The movie is pretty whimsical in story but it does have consequences.Even though it's pretty light in levity and such, there is a great balance of humility, consequence, and responsible. The story can be silly but for the most part is very realistic. When a bunch of kids get together and play without adult supervision, someone can get hurt.One of them will want to break the law. The parents will have to step in at some point.

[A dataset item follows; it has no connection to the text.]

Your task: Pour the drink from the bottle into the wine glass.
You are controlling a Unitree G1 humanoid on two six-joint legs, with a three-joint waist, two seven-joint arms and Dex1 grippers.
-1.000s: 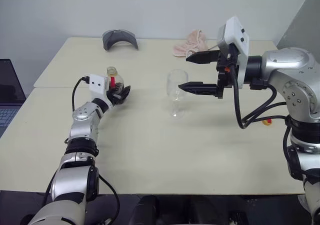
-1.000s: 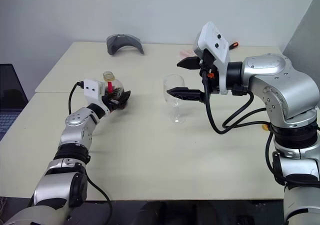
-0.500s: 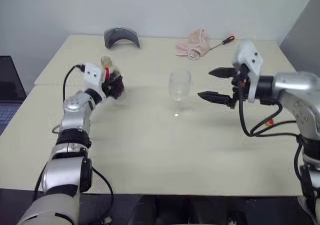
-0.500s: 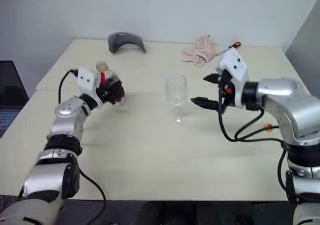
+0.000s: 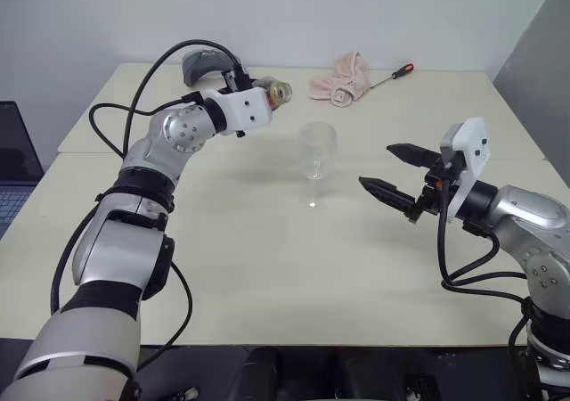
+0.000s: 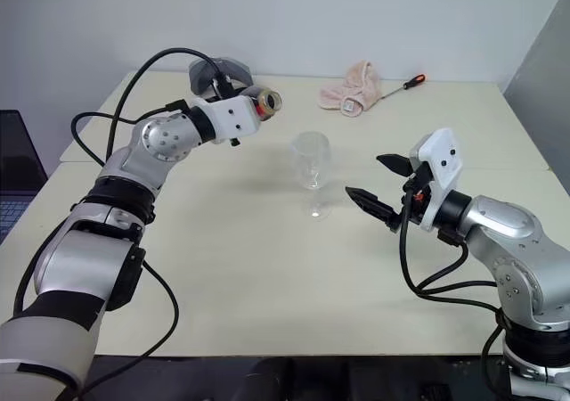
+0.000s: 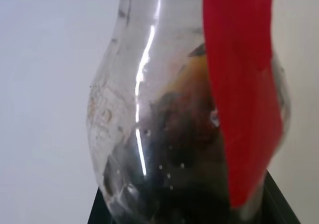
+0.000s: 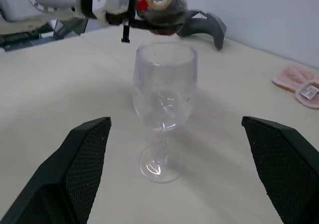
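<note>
My left gripper [image 5: 264, 96] is shut on the bottle [image 5: 274, 93], a small clear plastic bottle with a red label strip [image 7: 239, 84]. I hold it in the air, tipped on its side, its open mouth [image 6: 271, 102] turned towards the wine glass [image 5: 316, 156]. The dark drink [image 7: 169, 184] pools in the bottle's body. The wine glass stands upright mid-table, just right of and below the bottle's mouth, and its bowl [image 8: 164, 82] looks clear. My right gripper [image 5: 375, 167] hovers open to the right of the glass, pointing at it and not touching it.
A grey curved object [image 5: 207, 62] lies at the table's back edge behind my left arm. A pink cloth [image 5: 341, 77] and a red-handled screwdriver [image 5: 396, 71] lie at the back right. A laptop [image 5: 13, 165] sits past the table's left edge.
My left arm lifted the bottle off the table, carried it right towards the glass and rolled it onto its side. My right gripper drew back and down from the glass, still open.
</note>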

Of course, I can't end this blog without mention of the main crush. Andrew Keegan. His first movie role. And oooooo I had such a crush on him. His character was so adorable too!! He was playing this bad ass bully but really he was such a sweetheart. That scene where he helps the little girl to cope with her home sickness but letting her make a necklace???Ahhh!!! sweet!!! I love my bad boys with a heart of gold.

Sad thing about this movie that I completely forgot this movie for at least a decade. This movie left my radar for so long. I didn't completely forget it.Something would always remind of this movie, niggling my brain. It was from watching a movie combined with an awesome friend with amazing memory that I remembered this movie.

After a horrible day at work, this movie was wonderful blessing. It was fun, light, and just awesome. I can't get enough of this movie. Definitely on my to collect list.